There was no second of silence, no uncomfortable pause, just a simple, “Yes, I know. When you come down, we’ll sit and have a long father/daughter talk.” So it was out now and it wasn’t as heart-wrenching as I had anticipated all these years. I think we both knew it was coming and have prepared for it. It was anti-climactic as it should be.
I know in his head, he’s going over the conversation in his mind, just as I am. We will try to think of what we’ll say and try to predict what the other will say. We’ll plan everything in our minds only to have it fall apart and be lost to spontaneity when the time actually comes to sit down. It will be one step closer to closing the circle and we both know it has to be done. I thought of taking a camera or a tape recorder, since I know I’ll be too distracted to take notes. It seems invasive when I consider it, so I’m in a bit of a dilemma.

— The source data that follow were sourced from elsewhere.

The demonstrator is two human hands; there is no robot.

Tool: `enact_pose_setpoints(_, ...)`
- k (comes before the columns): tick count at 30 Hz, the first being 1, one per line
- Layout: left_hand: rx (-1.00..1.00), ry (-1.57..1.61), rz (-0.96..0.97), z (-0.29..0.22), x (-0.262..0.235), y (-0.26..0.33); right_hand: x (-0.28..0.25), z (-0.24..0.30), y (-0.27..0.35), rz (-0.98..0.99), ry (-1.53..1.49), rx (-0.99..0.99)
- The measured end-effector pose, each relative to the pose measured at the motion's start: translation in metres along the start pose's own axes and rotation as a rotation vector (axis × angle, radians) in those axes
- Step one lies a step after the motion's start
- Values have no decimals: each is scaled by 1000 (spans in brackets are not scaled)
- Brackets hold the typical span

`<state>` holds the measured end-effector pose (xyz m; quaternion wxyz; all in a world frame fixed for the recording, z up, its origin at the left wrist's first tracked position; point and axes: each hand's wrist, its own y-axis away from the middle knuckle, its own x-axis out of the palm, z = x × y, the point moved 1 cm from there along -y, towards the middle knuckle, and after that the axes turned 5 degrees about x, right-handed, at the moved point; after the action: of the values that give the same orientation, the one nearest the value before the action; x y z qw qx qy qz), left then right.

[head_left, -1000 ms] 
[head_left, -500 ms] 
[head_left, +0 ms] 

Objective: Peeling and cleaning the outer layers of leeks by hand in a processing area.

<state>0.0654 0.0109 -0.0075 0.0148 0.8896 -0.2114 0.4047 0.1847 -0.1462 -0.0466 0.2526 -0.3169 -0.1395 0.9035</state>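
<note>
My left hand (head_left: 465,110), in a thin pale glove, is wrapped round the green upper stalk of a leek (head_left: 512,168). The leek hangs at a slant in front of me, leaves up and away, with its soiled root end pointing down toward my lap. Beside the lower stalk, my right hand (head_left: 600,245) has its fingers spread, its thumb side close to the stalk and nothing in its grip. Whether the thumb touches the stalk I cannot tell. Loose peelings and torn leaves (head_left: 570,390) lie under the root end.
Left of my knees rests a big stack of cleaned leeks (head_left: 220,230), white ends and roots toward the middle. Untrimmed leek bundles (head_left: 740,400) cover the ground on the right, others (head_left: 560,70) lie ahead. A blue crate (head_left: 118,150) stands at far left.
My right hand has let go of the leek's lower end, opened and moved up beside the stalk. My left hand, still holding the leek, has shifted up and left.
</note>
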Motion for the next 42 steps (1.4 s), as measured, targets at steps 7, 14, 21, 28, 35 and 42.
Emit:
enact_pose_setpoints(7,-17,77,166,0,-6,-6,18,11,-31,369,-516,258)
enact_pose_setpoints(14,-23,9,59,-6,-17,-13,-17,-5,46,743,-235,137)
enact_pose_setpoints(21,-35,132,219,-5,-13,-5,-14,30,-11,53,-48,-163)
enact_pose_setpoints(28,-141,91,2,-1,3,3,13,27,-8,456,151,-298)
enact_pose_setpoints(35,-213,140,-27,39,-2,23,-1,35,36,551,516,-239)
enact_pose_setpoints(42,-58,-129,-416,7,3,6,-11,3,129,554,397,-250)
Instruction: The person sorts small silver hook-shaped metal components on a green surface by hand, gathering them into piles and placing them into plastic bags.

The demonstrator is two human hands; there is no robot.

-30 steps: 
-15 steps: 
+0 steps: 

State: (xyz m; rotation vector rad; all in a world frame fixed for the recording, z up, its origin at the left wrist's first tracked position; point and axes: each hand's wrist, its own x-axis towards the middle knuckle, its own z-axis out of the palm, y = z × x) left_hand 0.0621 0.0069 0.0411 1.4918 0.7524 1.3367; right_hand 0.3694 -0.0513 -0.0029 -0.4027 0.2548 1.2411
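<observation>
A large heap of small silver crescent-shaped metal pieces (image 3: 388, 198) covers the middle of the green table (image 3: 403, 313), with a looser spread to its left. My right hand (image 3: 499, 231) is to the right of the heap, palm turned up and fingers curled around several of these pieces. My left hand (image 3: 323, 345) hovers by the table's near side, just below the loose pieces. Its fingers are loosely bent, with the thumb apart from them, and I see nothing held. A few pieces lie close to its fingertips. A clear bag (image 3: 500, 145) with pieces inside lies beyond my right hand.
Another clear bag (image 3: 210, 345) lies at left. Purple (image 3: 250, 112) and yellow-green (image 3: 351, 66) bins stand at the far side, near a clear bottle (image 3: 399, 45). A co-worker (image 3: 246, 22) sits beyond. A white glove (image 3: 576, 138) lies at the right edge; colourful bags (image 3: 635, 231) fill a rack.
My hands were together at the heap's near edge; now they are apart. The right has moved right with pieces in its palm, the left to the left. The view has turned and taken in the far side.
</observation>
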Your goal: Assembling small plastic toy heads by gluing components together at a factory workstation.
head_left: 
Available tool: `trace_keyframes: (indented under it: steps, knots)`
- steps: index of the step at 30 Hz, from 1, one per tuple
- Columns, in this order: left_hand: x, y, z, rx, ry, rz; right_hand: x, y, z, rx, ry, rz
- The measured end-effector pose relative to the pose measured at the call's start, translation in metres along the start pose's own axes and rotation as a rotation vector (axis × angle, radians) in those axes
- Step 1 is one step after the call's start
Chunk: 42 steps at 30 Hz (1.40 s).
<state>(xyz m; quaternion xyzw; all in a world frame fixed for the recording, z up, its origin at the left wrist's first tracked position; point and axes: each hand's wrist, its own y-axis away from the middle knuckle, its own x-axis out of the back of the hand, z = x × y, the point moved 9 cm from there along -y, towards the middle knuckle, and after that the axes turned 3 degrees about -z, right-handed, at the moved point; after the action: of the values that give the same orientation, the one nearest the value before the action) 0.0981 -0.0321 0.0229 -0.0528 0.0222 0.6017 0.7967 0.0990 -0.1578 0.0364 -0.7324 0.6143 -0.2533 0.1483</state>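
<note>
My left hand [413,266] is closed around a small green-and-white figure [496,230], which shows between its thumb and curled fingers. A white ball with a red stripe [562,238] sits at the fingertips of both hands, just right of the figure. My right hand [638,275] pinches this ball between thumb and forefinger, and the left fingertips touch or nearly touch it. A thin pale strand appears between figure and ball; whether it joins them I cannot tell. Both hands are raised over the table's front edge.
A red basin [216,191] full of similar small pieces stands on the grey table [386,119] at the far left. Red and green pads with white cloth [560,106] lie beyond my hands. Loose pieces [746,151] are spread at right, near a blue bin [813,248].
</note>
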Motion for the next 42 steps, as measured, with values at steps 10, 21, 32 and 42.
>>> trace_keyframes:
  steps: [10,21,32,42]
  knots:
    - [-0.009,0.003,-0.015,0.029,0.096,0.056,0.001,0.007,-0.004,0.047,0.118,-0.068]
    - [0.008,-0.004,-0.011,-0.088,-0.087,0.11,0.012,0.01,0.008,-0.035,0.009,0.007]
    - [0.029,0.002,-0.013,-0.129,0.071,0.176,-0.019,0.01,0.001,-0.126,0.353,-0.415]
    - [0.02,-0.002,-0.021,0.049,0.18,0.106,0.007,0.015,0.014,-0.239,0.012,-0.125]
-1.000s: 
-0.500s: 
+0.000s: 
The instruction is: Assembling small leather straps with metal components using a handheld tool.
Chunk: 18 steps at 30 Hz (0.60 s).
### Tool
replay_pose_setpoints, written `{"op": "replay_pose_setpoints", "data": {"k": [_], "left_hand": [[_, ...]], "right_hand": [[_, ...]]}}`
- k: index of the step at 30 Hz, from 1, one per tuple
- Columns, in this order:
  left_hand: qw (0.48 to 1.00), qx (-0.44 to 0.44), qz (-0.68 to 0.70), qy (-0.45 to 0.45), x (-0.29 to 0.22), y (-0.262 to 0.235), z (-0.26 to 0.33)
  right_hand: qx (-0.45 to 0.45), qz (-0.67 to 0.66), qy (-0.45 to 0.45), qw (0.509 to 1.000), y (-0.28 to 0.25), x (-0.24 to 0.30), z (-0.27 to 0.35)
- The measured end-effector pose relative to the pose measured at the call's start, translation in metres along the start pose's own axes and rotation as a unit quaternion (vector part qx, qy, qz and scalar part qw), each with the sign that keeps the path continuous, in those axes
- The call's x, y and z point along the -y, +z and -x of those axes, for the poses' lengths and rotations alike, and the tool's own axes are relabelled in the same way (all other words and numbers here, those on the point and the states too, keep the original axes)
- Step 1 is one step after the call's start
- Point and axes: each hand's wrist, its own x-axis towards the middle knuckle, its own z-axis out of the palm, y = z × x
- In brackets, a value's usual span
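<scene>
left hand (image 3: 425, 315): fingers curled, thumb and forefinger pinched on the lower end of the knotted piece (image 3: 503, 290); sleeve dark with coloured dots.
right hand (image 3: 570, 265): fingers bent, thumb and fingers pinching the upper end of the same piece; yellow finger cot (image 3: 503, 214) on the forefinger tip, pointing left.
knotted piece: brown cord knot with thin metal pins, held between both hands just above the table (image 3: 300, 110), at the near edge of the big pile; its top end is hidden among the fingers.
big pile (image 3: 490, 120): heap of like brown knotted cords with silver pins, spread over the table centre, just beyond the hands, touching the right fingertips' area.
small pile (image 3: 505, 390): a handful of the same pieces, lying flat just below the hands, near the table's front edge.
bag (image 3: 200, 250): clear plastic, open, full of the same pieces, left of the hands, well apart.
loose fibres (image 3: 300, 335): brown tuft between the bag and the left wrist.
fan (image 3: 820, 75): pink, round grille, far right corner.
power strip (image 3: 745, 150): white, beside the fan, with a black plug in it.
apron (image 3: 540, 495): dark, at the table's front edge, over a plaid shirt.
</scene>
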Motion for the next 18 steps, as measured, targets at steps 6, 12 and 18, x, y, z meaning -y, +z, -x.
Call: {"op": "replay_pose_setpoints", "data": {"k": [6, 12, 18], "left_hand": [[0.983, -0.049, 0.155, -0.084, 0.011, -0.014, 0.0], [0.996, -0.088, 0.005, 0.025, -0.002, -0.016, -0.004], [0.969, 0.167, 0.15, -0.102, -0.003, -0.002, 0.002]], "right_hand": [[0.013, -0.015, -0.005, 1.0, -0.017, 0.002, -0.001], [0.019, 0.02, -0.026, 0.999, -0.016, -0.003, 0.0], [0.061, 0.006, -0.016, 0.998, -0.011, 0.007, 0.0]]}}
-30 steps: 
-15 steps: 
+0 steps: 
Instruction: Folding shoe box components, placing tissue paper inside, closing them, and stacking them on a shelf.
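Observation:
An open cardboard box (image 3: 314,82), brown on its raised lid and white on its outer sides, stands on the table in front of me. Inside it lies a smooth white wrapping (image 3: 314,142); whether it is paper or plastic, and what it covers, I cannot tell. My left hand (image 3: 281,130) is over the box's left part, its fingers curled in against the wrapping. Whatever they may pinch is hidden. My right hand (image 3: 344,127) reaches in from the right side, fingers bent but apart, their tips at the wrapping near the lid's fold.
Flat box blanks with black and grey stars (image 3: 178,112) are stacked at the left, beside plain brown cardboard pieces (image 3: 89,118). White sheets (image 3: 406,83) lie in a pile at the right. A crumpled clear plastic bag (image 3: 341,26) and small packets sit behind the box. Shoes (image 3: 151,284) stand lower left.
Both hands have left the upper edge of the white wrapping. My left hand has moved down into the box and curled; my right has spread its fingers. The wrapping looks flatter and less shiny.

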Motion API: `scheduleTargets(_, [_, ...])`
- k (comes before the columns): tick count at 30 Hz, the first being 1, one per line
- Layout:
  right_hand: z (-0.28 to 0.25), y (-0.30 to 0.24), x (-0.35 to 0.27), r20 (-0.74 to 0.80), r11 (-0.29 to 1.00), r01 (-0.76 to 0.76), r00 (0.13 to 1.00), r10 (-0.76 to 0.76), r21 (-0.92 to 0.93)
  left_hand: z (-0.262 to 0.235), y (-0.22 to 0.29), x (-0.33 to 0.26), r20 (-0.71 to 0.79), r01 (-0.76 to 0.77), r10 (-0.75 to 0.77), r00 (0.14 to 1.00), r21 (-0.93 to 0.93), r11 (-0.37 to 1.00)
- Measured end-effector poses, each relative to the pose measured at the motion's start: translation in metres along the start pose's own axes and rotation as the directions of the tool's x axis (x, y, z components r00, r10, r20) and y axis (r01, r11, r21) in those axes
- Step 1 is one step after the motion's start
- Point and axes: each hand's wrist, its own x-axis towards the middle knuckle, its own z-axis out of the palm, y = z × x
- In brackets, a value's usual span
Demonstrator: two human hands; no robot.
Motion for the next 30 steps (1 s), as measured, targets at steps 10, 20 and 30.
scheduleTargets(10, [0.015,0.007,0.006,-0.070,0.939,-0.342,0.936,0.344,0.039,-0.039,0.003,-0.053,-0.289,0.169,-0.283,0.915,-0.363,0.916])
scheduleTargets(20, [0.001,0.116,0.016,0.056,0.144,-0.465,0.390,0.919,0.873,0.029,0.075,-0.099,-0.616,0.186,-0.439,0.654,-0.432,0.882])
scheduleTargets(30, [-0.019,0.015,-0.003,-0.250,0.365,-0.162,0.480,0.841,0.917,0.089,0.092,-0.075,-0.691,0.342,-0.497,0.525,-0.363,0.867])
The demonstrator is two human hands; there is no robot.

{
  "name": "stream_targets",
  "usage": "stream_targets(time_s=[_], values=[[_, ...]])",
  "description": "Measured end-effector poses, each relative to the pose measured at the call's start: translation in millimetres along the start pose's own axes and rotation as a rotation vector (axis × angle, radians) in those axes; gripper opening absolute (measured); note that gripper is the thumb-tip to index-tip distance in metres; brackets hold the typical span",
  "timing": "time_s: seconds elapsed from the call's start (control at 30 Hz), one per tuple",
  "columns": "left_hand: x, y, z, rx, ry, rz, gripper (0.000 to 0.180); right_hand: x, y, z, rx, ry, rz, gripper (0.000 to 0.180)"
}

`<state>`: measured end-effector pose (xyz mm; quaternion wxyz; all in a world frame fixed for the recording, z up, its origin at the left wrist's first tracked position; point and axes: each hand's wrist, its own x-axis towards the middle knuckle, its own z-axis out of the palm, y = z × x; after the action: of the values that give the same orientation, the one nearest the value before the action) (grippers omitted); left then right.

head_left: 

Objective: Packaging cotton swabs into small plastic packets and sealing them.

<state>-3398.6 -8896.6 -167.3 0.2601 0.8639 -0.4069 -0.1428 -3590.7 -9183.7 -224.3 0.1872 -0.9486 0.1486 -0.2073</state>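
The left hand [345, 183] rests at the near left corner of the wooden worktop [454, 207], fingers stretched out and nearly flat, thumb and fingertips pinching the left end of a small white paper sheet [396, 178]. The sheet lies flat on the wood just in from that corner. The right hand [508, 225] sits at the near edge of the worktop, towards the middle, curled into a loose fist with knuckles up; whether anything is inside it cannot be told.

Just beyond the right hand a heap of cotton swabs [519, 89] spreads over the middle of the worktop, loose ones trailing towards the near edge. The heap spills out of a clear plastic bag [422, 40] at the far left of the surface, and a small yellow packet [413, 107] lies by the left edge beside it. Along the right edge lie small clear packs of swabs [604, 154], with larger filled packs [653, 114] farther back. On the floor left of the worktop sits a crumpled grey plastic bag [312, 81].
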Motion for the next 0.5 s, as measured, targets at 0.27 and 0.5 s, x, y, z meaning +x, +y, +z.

Age-wise, Dad is in the twilight of his life and I am beginning the middle stage of mine. Life no longer seems endless like it did when we were very young. Being human, we become more aware of our mortality as we grow older. Life could end any moment, but I can’t go through life dwelling on it. I try to think in the long term while keeping it in the back of my mind.
I believe that we are all connected by threads of something; spirit, experience, feelings. It’s like a web that connects us to all of creation. Some ties are so strong, they are almost tangible while others are so weak, you aren’t aware of them. The ties between Dad and I are strong but they have loose ends. As we both become more aware of the inevitable, there is this sudden hurry to tie up those loose ends; to say all that needs to be said so neither of us is left hanging. My dad is one of those people who are deeply spiritual but aren’t really aware of it. While I wear my heart on my forehead, he stuffs his in the toolbox of his truck.
So the wait begins while we go on with our everyday lives, vibrations of old ties being reconnected or reinforced humming in the backs of our brains. We’ll sing along and dance the familiar dance; father and daughter, teacher and student, ancestor and descendant. We’ll harmonize our voices, match each other’s steps as he prepares me to carry the threads that he will lay down when he moves on. I hope I carry them well.